Why are the results so different from Rivers’ original EGDT study? The authors explain:
“although our results differ from those in the original trial, they are consistent with previous studies showing that bias in small, single-center trials may lead to inflated effect sizes”
This cautions us all against making major practice changes based on one single centre study. In critical care we’ve learned this before with subjects like tight glycaemic control and Activated Protein C. However I do believe that the things we know to be of benefit – early recognition, source control, antibiotics, and fluids – are effective in making ‘standard’ care “as good as” EGDT because of heightened awareness of the condition and its treatment, and Rivers’ initial study and the subsequent Surviving Sepsis Campaign Guidelines have played a major role in raising that awareness.

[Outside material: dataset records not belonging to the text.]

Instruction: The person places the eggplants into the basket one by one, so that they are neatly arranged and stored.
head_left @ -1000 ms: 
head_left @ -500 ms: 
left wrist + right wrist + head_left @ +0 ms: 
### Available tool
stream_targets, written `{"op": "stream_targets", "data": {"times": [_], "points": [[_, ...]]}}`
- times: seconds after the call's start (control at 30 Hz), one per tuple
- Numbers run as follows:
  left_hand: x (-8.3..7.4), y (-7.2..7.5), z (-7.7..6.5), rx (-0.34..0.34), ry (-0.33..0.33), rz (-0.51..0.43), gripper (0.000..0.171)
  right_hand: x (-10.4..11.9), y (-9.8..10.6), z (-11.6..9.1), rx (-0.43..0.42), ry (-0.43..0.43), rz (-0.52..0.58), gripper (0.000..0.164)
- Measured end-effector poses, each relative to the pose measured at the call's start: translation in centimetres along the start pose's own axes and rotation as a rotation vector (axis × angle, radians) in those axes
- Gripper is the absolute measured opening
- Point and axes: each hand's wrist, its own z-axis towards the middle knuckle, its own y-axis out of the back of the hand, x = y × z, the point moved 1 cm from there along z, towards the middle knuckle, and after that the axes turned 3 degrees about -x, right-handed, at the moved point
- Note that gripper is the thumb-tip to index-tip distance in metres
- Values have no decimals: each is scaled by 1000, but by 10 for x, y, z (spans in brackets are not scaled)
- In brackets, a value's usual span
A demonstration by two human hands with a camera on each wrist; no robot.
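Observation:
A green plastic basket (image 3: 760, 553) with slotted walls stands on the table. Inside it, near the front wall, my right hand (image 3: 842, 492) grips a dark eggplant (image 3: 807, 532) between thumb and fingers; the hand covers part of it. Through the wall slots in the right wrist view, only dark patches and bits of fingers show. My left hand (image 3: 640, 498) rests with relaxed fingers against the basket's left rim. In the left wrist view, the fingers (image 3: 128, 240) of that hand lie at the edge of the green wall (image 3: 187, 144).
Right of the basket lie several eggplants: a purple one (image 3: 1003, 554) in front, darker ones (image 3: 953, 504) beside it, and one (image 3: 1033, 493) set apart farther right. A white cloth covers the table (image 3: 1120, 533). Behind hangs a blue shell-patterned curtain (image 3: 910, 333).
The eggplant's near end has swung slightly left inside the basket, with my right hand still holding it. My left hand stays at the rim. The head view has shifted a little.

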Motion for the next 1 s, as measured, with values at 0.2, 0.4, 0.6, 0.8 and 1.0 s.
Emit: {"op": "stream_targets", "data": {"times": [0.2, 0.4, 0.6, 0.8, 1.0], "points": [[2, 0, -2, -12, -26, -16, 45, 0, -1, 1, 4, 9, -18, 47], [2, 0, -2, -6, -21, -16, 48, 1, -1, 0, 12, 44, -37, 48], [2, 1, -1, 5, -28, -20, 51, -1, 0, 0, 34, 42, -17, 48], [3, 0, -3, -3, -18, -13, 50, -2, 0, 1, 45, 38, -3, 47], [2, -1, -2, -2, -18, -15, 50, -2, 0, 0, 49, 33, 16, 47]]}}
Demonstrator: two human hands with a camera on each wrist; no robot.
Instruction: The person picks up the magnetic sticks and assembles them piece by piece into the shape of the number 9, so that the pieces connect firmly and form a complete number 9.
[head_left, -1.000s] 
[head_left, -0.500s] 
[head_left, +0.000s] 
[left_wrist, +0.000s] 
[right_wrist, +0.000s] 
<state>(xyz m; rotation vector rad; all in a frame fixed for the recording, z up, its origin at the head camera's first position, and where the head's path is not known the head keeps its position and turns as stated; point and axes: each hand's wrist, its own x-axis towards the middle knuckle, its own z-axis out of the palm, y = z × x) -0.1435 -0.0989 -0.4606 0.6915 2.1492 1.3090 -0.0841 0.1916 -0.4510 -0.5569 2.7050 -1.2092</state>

The ARISE study is appraised by Wessex’s The Bottom Line and discussed on the one and only EMCrit podcast.
The ARISE Investigators and the ANZICS Clinical Trials Group.
Goal-Directed Resuscitation for Patients with Early Septic Shock
N Engl J Med. 2014 Oct;:141001063014008.Full Text
Early goal-directed therapy (EGDT) has been endorsed in the guidelines of the Surviving Sepsis Campaign as a key strategy to decrease mortality among patients presenting to the emergency department with septic shock. However, its effectiveness is uncertain.
Methods In this trial conducted at 51 centers (mostly in Australia or New Zealand), we randomly assigned patients presenting to the emergency department with early septic shock to receive either EGDT or usual care. The primary outcome was all-cause mortality within 90 days after randomization.
Results Of the 1600 enrolled patients, 796 were assigned to the EGDT group and 804 to the usual-care group. Primary outcome data were available for more than 99% of the patients. Patients in the EGDT group received a larger mean (±SD) volume of intravenous fluids in the first 6 hours after randomization than did those in the usual-care group (1964±1415 ml vs. 1713±1401 ml) and were more likely to receive vasopressor infusions (66.6% vs. 57.8%), red-cell transfusions (13.6% vs. 7.0%), and dobutamine (15.4% vs. 2.6%) (P<0.001 for all comparisons). At 90 days after randomization, 147 deaths had occurred in the EGDT group and 150 had occurred in the usual-care group, for rates of death of 18.6% and 18.8%, respectively (absolute risk difference with EGDT vs. usual care, -0.3 percentage points; 95% confidence interval, -4.1 to 3.6; P=0.90). There was no significant difference in survival time, in-hospital mortality, duration of organ support, or length of hospital stay.
Conclusions In critically ill patients presenting to the emergency department with early septic shock, EGDT did not reduce all-cause mortality at 90 days.